## Task goal
Every line of the material must be reproduced exactly.

## Recorded information
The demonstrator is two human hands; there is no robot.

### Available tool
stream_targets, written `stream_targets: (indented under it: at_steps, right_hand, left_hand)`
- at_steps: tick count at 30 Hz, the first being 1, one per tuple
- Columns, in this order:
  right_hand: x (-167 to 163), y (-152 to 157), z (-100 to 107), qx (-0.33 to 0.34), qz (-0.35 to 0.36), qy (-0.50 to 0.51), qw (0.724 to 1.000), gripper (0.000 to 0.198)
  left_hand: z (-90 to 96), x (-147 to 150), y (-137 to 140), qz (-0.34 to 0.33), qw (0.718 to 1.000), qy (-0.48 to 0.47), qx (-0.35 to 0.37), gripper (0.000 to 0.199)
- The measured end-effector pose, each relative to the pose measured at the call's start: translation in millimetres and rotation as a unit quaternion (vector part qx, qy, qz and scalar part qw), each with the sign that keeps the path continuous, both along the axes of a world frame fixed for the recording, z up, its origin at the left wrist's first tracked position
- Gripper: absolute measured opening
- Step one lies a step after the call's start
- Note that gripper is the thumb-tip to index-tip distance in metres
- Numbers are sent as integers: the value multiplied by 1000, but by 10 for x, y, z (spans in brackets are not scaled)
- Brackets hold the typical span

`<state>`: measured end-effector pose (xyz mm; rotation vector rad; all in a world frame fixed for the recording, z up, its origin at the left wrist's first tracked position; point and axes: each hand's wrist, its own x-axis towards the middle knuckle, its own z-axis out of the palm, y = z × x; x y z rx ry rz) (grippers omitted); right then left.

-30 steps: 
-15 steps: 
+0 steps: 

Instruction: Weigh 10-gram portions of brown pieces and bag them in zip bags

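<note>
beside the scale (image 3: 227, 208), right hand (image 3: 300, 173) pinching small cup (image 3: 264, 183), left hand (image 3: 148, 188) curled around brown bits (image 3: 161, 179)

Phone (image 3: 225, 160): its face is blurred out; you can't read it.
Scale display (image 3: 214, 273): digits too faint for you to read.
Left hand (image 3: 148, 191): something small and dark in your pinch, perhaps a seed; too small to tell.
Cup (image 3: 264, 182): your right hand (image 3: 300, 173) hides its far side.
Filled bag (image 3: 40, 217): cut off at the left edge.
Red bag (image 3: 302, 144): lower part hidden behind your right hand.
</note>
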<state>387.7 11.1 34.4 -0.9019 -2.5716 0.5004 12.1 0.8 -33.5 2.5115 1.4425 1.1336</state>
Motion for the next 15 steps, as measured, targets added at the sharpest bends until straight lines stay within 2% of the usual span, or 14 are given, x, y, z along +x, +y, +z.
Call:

## Response area
The demonstrator is two human hands; there is no robot.

### Available tool
stream_targets, written `stream_targets: (indented under it: at_steps, right_hand, left_hand)`
- at_steps: tick count at 30 Hz, the first being 1, one per tuple
- Columns, in this order:
  right_hand: x (-167 to 163), y (-152 to 157), z (-100 to 107), qx (-0.33 to 0.34), qz (-0.35 to 0.36), qy (-0.50 to 0.51), qw (0.724 to 1.000), gripper (0.000 to 0.198)
  left_hand: z (-90 to 96), x (-147 to 150), y (-137 to 140), qz (-0.34 to 0.33), qw (0.718 to 1.000), qy (-0.48 to 0.47), qx (-0.35 to 0.37), gripper (0.000 to 0.199)
- The measured end-effector pose, each relative to the pose measured at the call's start: translation in millimetres and rotation as a unit quaternion (vector part qx, qy, qz and scalar part qw), each with the sign that keeps the path continuous, both along the axes of a world frame fixed for the recording, z up, its origin at the left wrist's first tracked position
- Gripper: absolute measured opening
- Step one lies a step after the call's start
- Note that gripper is the thumb-tip to index-tip distance in metres
- Numbers are sent as integers: the value multiplied by 1000, but by 10 for x, y, z (spans in brackets are not scaled)
- Brackets hold the typical span

`<state>`: measured end-effector pose (xyz mm; rotation vector rad; all in a world frame fixed for the recording, z up, its origin at the left wrist's first tracked position; point and axes: each hand's wrist, its own x-axis towards the middle knuckle, its own z-axis out of the palm, y = z × x; x y z rx ry rz) (grippers omitted); right then left.

-30 steps: 
-15 steps: 
+0 steps: 

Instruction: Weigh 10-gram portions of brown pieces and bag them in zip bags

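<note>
beside the scale (image 3: 227, 208), right hand (image 3: 300, 173) pinching small cup (image 3: 264, 183), left hand (image 3: 148, 188) curled around brown bits (image 3: 161, 179)

Phone (image 3: 225, 160): its face is blurred out; you can't read it.
Scale display (image 3: 214, 273): digits too faint for you to read.
Left hand (image 3: 148, 191): something small and dark in your pinch, perhaps a seed; too small to tell.
Cup (image 3: 264, 182): your right hand (image 3: 300, 173) hides its far side.
Filled bag (image 3: 40, 217): cut off at the left edge.
Red bag (image 3: 302, 144): lower part hidden behind your right hand.
</note>
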<state>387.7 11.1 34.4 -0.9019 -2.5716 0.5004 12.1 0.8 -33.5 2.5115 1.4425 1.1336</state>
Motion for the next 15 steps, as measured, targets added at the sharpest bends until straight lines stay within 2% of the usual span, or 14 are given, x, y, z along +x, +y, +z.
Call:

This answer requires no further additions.